What to work on:
Reproduce the listing that follows in full. Omit its images.

Dataset extract:
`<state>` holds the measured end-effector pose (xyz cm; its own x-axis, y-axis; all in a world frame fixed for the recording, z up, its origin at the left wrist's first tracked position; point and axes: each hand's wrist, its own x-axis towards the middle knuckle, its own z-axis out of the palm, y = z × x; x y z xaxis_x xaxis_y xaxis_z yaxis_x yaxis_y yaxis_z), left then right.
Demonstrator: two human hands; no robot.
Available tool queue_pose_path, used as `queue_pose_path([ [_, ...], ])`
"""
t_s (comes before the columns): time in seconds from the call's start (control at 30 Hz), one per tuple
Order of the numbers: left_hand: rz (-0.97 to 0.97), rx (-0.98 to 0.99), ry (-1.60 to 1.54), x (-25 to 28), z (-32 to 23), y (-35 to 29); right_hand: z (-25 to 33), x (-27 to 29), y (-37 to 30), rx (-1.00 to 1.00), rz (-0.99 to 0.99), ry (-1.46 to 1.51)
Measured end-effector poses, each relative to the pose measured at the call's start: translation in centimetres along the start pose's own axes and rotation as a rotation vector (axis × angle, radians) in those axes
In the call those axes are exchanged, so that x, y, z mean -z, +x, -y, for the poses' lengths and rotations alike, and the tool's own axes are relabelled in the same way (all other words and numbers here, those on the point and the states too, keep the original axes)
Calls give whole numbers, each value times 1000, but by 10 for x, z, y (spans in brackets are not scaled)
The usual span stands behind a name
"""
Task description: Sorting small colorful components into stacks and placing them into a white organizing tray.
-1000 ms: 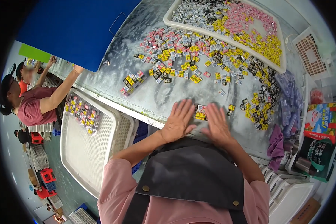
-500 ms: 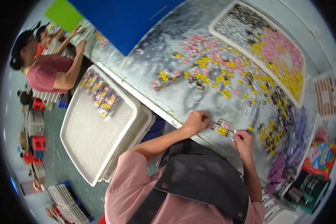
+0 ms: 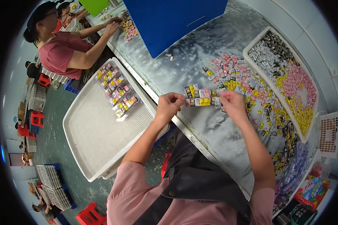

Answer for the task:
`<state>` holds the measured end-effector pose (xyz cm; its own x-axis, y-axis; all in a world frame fixed for the recording, z up, its origin at the left wrist's first tracked position; point and axes: each hand's wrist, its own x-axis towards the middle knuckle, its own z-axis out of the palm, y = z × x; x y z xaxis_x xaxis_y xaxis_z yaxis_x yaxis_y yaxis_z), left then right.
Demonstrator: two human hands; no robot.
Available tool queue_pose_path, used as `queue_pose_path([ [_, ...], ])`
"""
t_s (comes before the columns): time in seconds from the call's start (control at 30 Hz), one per tuple
Order of the numbers: left_hand: rz (-0.97 to 0.97), rx (-0.98 to 0.99), ry (-1.60 to 1.54), x (-25 to 28), z (-32 to 23), y (-35 to 29); right_hand: z (-25 to 33), x (-27 to 29), y (-37 to 30), rx (-1.00 to 1.00), rz (-0.99 to 0.99), ry (-1.46 to 1.51)
Measured end-effector poses, each relative to the pose measured at the call's start: translation in centimetres along the start pose's own axes and rotation as a rotation vector (axis × angle, radians) in those axes
In the call those axes are exchanged, so that x, y, z mean -z, +x, -y, for the poses' lengths and rotations alike, and the tool's own axes are relabelled in the same way (all other words and numbers here, those on the point and the states too, keep the original axes)
Calls give whole numbers, each value times 1000, but by 10 for x, z, y (spans in brackets are not scaled)
The usual span stands behind a name
"""
Task description: Sorting small colorful components into stacks and placing them into a white organizing tray.
-1000 ms: 
-500 ms: 
+0 ms: 

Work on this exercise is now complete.